#### WHAT YOU ARE ASKED TO DO:
In your copy of the data, keep every word exact and include no pictures.

#### DATA:
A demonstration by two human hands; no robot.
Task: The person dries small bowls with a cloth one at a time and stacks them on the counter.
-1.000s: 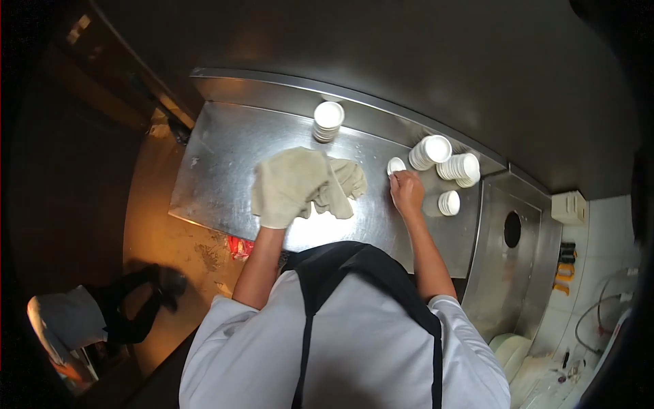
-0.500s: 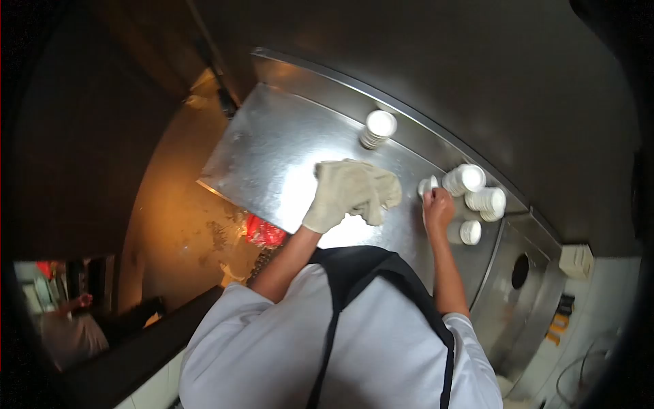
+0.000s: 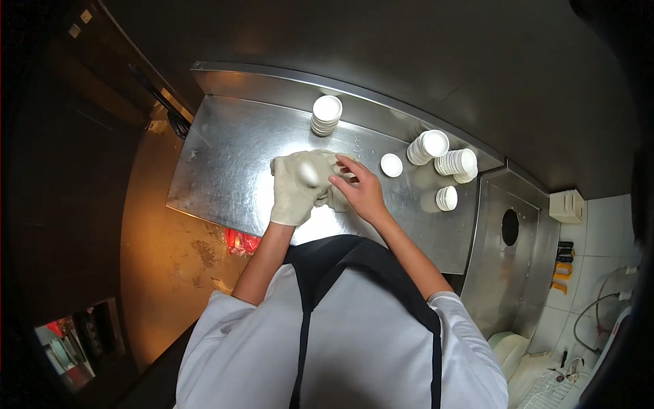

#### RESULT:
A demonstration by two human hands; no robot.
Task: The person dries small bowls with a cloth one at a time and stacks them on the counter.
-1.000s: 
-0.500s: 
+0.000s: 

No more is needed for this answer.